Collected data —
════

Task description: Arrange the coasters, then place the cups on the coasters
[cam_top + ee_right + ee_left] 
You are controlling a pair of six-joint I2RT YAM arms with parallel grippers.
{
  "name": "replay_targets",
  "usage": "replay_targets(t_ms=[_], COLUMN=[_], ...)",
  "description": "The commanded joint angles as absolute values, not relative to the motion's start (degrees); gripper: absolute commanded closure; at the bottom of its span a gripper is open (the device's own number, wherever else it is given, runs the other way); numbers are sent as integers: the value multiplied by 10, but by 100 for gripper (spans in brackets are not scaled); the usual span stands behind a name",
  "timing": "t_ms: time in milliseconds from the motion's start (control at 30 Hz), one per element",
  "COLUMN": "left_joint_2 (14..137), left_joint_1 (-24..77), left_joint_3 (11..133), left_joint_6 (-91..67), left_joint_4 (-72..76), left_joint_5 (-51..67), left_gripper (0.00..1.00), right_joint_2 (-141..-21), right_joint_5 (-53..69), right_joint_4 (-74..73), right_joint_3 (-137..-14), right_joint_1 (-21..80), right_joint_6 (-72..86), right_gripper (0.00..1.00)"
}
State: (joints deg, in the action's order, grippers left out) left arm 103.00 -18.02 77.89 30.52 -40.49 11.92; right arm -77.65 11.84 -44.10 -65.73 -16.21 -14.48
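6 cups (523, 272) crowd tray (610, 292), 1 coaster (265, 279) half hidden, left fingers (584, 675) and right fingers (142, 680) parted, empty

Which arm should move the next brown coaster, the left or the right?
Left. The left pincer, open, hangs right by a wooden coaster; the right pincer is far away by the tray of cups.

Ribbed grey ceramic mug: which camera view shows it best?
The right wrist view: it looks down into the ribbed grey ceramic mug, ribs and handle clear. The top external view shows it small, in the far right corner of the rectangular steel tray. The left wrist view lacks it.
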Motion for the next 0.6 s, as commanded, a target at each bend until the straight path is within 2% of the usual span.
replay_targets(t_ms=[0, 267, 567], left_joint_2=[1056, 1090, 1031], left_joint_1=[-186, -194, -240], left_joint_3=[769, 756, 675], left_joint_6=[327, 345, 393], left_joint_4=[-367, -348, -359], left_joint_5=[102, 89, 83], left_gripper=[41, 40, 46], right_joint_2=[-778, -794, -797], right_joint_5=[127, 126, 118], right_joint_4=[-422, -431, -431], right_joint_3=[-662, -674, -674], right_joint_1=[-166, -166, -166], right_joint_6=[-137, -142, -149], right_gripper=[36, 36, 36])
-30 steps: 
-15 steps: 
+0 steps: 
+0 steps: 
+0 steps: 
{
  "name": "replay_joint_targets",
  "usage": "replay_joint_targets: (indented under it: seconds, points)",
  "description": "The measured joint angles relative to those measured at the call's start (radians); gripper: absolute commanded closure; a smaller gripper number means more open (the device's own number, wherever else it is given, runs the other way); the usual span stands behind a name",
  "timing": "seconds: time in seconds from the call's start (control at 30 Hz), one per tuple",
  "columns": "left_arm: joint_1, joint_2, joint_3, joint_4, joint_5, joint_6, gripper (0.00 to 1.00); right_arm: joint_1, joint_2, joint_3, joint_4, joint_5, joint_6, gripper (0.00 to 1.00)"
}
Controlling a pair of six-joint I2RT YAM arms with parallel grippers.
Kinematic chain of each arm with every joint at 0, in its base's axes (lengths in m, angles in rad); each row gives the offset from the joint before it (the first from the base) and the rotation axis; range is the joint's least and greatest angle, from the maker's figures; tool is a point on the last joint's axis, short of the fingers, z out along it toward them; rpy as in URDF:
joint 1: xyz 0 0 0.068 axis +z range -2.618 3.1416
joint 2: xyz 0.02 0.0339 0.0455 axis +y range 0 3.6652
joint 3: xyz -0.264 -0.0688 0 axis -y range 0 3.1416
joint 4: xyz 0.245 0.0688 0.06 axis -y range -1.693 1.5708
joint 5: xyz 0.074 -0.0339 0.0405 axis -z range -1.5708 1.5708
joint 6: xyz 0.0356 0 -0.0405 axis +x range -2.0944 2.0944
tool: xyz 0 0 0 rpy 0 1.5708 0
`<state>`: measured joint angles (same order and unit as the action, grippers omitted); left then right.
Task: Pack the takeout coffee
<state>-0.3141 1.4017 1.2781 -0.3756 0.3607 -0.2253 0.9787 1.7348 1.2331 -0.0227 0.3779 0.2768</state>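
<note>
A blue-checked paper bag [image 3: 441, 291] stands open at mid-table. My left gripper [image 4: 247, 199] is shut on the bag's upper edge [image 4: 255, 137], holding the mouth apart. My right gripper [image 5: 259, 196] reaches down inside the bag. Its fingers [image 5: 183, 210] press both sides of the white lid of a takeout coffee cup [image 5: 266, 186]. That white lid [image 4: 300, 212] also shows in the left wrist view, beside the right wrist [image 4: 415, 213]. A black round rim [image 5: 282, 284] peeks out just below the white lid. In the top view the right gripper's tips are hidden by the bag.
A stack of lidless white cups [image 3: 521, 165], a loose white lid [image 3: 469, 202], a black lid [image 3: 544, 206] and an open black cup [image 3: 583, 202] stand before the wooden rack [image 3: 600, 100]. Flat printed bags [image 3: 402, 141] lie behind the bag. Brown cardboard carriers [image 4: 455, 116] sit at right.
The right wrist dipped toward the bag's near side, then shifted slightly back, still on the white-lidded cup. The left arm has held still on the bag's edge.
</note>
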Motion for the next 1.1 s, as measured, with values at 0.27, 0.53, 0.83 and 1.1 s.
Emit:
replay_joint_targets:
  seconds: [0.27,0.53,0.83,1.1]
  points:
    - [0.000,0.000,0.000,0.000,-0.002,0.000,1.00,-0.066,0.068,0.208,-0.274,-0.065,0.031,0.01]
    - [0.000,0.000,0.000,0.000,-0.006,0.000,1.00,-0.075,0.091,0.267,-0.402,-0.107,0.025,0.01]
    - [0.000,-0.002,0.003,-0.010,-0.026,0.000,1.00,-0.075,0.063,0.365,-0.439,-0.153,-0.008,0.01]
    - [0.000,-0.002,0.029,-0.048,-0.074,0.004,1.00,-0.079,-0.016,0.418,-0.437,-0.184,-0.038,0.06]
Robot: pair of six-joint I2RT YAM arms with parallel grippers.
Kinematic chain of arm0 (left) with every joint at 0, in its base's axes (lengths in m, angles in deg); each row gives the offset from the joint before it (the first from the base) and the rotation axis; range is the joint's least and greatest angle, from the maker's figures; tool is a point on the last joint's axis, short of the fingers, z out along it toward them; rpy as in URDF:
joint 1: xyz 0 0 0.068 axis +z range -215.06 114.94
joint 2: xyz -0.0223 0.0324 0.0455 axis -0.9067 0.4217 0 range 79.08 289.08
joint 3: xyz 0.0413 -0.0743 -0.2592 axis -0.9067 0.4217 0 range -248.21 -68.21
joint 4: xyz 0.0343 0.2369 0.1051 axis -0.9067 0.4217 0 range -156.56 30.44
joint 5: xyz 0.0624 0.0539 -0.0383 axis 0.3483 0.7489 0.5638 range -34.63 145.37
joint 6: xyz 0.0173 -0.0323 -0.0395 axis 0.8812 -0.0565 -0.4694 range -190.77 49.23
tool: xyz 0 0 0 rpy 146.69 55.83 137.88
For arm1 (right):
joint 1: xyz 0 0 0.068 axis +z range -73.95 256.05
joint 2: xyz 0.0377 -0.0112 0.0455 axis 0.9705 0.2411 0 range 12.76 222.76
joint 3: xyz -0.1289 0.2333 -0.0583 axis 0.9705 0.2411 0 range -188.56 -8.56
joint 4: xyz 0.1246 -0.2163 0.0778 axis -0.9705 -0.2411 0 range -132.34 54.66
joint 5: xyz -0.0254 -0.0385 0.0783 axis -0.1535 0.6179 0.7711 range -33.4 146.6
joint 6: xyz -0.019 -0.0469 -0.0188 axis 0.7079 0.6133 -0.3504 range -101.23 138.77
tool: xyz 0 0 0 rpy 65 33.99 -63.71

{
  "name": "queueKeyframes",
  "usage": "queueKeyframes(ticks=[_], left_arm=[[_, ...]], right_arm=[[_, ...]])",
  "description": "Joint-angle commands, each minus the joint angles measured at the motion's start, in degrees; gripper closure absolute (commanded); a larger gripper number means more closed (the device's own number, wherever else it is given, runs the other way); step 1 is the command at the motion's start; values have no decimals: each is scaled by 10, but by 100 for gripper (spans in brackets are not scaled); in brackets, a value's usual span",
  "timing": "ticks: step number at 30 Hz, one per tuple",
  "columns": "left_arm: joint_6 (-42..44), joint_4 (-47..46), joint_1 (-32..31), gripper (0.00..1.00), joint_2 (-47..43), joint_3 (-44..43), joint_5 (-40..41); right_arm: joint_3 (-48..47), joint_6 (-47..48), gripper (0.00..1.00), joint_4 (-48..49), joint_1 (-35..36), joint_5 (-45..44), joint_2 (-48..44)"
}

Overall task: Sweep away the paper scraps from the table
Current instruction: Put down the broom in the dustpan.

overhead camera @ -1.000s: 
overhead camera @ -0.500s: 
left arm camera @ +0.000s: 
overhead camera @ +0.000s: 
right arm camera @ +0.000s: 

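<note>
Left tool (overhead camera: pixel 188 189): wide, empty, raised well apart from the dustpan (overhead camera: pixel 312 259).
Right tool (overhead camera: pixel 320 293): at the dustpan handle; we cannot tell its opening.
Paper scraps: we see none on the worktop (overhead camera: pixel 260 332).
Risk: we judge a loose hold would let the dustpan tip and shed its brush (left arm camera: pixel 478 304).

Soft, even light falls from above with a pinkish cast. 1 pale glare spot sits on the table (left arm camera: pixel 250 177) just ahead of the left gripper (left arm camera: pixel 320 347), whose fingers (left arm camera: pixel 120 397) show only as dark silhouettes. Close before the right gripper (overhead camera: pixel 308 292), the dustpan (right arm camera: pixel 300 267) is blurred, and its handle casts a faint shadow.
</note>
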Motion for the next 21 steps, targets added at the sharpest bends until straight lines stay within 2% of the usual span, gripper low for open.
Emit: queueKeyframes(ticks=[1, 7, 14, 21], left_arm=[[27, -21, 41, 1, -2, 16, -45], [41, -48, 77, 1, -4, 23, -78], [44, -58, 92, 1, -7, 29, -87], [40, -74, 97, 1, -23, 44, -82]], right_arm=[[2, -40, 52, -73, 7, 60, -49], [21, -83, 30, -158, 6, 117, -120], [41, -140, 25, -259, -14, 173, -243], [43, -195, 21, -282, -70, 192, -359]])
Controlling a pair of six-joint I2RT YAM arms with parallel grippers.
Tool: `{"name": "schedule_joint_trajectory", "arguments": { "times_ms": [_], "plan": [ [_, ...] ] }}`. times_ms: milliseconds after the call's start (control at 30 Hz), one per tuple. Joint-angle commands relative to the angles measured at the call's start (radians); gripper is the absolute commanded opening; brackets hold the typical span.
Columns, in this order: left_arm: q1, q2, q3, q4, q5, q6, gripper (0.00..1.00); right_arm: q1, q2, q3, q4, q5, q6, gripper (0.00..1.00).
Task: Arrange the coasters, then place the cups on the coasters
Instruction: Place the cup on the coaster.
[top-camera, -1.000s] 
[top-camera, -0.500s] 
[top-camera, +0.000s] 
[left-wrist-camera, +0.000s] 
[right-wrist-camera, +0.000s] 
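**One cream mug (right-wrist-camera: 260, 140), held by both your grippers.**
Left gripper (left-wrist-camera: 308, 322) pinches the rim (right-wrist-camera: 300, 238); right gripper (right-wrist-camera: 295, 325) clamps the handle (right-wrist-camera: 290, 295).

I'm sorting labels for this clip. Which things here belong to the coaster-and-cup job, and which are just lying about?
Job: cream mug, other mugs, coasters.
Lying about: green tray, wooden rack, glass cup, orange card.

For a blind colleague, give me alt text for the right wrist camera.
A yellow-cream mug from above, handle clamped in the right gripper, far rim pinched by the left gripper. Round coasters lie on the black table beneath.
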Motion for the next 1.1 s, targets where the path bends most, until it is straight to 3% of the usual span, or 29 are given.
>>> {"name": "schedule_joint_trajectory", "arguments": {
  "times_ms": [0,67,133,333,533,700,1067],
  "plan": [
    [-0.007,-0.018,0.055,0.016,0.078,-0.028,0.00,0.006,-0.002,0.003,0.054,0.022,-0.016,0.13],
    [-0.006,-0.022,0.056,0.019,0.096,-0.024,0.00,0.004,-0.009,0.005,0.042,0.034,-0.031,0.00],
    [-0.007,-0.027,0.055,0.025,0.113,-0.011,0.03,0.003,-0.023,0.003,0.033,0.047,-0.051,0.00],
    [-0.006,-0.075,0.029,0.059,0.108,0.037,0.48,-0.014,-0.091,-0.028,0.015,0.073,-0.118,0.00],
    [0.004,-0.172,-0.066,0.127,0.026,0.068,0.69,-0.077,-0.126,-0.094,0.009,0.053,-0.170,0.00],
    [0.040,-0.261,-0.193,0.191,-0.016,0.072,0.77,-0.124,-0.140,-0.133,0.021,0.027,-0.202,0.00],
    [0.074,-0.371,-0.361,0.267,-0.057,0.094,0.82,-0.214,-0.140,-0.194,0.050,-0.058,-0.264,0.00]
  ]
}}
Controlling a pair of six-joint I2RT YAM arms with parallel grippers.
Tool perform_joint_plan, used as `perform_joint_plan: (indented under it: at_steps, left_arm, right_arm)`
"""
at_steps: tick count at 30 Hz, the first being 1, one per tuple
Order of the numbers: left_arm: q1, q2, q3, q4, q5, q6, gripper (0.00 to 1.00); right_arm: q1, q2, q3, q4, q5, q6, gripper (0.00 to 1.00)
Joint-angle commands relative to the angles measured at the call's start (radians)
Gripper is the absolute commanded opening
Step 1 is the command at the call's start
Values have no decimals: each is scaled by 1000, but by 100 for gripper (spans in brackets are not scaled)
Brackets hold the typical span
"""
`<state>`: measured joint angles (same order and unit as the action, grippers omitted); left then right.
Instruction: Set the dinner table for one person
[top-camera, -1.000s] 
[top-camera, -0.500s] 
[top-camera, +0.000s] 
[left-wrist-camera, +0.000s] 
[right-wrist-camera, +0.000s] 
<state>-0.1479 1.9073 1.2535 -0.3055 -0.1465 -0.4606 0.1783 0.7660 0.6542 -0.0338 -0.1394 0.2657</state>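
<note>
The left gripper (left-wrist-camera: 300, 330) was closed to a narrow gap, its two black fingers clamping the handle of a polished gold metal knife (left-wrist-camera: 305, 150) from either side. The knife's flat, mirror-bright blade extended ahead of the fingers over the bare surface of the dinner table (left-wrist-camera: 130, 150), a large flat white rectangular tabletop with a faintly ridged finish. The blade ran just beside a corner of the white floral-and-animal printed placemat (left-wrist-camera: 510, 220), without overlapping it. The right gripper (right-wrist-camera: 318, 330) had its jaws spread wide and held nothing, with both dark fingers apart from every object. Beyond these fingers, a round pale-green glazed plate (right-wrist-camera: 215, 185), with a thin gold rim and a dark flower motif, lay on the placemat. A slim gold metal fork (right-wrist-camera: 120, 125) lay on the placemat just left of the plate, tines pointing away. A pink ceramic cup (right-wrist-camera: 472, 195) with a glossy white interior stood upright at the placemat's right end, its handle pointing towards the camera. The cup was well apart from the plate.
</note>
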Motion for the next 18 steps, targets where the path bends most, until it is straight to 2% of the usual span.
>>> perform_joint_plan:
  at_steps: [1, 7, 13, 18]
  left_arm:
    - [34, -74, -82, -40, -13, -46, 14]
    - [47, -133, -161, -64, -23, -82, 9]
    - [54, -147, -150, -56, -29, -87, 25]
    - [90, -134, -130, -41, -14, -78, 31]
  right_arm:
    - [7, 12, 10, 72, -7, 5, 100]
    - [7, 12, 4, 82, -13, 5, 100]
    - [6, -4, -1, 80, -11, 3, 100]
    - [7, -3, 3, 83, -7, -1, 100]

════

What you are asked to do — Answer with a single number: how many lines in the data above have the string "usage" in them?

Solution for this task — 3